In a matter of twelve months the studio had decided to get cracking on the next Ryan adventure, “Patriot Games”. John McTiernan wouldn’t be directing, and Connery’s character (of course, he never appeared in the book) wouldn’t be back, but Baldwin would be returning and this would be the actor’s chance to prove he could not only headline a flick, but open one. It was all down to him now (and, potentially, Gates McFadden, who’d reprise her role as Cathy Ryan).

Then, and I remember it well, the trades announced that Baldwin had opted not to reprise the role of Ryan in “Patriot Games” and instead had chosen to participate in a new stage recital of “A Streetcar named Desire”. Baldwin’s replacement would be Paramount blockbuster-go-to-guy Harrison Ford (the “Indiana Jones” series), with Phillip Noyce (“Dead Calm”) directing.

While it’s true that Baldwin did want to do “Streetcar”, he never didn’t want to do “Patriot Games”.
Now the story we’ve been fed over the years is that Baldwin essentially rejected the offer to reprise Ryan right-off-the-bat. It was a mix of disinterest in the film and the enjoyment of pissing off a studio, they said. Hong-Kong Phooey!

All these years later, Baldwin – who, I’ll admit, does have his demons and isn’t maybe the all-round super sport I’ve built him up to be in the first few paragraphs of this article – has revealed what really want on behind-the-scenes in regards to his one-time involvement in “Patriot Games” – and it’s really interesting.

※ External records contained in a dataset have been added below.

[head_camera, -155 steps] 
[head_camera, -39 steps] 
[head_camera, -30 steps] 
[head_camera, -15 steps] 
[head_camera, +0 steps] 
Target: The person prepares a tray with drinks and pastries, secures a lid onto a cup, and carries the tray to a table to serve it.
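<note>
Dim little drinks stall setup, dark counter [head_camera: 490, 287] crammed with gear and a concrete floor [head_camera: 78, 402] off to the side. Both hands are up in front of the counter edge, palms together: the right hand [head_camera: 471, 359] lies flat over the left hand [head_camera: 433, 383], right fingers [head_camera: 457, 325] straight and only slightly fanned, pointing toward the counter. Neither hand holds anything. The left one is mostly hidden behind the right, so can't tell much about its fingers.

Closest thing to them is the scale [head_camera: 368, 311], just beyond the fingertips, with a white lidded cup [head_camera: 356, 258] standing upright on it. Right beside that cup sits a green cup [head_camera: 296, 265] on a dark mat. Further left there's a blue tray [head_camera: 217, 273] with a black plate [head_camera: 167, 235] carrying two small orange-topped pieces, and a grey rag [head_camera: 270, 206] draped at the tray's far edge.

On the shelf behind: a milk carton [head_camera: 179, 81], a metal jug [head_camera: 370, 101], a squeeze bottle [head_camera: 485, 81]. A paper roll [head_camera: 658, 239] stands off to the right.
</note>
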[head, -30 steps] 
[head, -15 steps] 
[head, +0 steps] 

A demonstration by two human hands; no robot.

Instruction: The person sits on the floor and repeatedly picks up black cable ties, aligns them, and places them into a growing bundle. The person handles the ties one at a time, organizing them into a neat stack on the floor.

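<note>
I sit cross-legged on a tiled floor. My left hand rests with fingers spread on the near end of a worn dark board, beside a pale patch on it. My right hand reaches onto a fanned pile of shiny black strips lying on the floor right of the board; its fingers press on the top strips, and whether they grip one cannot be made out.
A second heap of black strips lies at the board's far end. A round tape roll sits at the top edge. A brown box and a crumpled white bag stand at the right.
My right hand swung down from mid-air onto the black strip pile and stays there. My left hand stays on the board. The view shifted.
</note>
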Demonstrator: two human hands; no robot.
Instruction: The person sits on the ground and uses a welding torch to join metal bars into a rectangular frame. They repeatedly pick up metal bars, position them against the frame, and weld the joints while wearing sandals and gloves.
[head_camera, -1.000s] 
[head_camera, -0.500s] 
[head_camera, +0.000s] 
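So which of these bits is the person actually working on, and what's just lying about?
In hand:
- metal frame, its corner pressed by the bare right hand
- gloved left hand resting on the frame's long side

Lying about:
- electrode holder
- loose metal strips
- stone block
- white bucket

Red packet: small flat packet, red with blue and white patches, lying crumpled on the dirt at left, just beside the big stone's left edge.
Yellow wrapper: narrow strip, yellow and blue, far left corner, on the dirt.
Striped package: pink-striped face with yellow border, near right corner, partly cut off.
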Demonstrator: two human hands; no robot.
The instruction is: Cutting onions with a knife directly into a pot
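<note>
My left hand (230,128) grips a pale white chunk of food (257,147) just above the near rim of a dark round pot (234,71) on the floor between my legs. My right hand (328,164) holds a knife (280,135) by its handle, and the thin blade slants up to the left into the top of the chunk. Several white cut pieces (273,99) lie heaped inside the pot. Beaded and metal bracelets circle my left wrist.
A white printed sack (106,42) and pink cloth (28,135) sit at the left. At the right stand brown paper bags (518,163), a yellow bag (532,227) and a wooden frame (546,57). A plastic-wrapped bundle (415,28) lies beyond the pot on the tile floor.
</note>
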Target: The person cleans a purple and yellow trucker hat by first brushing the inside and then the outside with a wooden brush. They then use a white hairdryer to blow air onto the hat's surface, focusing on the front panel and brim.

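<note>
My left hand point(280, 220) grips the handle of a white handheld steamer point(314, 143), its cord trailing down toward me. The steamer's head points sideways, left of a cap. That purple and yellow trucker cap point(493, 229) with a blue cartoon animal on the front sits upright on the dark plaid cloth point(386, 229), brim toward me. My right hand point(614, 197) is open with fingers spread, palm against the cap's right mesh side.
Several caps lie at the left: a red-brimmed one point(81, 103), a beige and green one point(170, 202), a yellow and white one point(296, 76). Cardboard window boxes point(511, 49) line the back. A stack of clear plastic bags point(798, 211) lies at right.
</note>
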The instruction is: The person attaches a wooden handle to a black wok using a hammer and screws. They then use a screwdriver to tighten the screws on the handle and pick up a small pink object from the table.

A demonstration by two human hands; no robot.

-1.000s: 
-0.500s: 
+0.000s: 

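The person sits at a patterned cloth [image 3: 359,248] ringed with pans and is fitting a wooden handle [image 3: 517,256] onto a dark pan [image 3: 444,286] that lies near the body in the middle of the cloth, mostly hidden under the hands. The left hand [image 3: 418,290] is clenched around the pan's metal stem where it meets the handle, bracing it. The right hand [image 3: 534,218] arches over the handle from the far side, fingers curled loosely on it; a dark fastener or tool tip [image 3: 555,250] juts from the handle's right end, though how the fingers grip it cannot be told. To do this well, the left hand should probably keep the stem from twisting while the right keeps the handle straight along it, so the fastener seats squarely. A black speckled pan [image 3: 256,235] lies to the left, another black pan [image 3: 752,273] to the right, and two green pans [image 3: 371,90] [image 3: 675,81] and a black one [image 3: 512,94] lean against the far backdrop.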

In a blog post at The Huffington Post, the actor talked about his no-show in the Noyce-directed sequel.

”On the phone, John told me that during the period of the previous few months, he had been negotiating to do a film with a very famous movie star who had dropped out of his film days before so that he could go star in the sequels to The Hunt For Red October. John further told me that Paramount owed the actor a large sum of money for a greenlit film that fell apart prior to this, and pushing me aside would help to alleviate that debt and put someone with much greater strength at the box office than mine in the role. I sat there mildly stunned because not only was I in an active negotiation with Paramount, but for them to negotiate simultaneously with another actor was against the law. My mother was about to have a double mastectomy. I asked John if he was sure about all of this and he said yes, he had talked with the famous actor directly who confirmed the story. All of this served to explain why the studio would not close my deal over what I thought were some relatively arbitrary issues surrounding the dates of production.

Continues Baldwin, “I got a call from Mace Neufeld, the film’s producer who I had worked with on Hunt. The call resembled that final scene in Sorry, Wrong Number (great film), where Burt Lancaster exhorts Barbara Stanwyck to get out of bed and scream for help lest she be killed by emissaries of Lancaster himself. Neufeld told me to sign whatever deal they were offering and “the rest would take care of itself.”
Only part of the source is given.